To do ::
Using the material below, print the line that contains "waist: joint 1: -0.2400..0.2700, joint", the line that contains "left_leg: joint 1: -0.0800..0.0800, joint", and every line in between, exactly and nothing else.

Given information ::
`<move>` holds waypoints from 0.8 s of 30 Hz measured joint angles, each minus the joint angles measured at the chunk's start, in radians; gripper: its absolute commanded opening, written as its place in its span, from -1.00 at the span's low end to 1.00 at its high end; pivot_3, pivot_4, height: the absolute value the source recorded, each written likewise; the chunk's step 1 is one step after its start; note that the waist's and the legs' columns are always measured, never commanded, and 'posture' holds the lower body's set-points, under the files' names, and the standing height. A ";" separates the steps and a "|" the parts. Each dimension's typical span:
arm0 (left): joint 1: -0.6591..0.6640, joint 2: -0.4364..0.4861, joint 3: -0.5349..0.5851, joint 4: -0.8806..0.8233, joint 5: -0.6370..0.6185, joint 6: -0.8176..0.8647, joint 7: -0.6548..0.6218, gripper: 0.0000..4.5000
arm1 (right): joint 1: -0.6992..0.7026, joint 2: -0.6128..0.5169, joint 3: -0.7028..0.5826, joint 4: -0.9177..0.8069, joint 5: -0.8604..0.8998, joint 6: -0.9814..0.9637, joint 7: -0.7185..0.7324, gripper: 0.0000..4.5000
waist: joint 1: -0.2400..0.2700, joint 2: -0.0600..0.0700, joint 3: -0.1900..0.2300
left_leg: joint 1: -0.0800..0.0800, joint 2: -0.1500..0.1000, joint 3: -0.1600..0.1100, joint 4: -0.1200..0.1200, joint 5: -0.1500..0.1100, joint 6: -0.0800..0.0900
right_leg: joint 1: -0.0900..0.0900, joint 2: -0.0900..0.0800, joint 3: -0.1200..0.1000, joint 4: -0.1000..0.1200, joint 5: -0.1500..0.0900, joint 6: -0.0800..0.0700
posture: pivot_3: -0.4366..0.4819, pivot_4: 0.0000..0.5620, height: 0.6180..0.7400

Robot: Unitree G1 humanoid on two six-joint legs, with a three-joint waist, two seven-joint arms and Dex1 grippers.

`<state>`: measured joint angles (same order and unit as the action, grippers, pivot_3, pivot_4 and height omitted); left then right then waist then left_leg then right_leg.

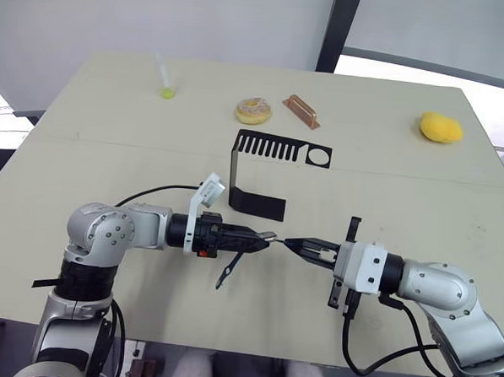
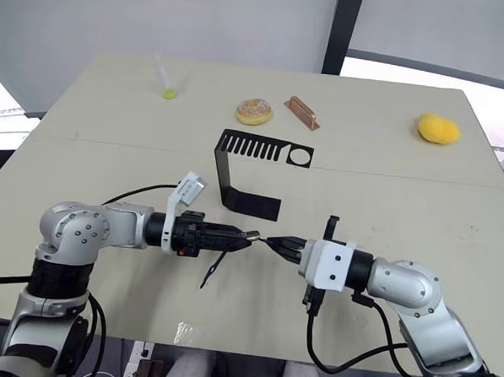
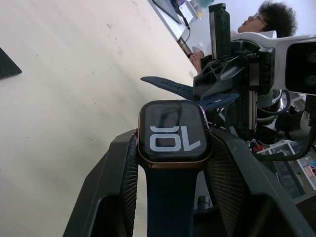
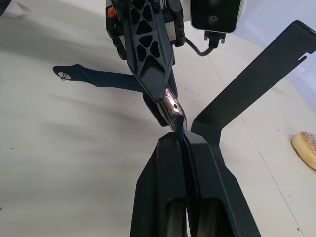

Reply to the task ::
waist: joint 1: -0.2400..0.2700, joint 2: -0.0600..0.0700, joint 3: -0.1900..0.2300
left_leg: joint 1: -0.0800..0.0800, joint 2: -0.1500..0.1000, joint 3: -0.1600..0.1100, joint 4: -0.1200..0.1200, joint 5: -0.1500..0.1100, joint 6: -0.0800..0.0900

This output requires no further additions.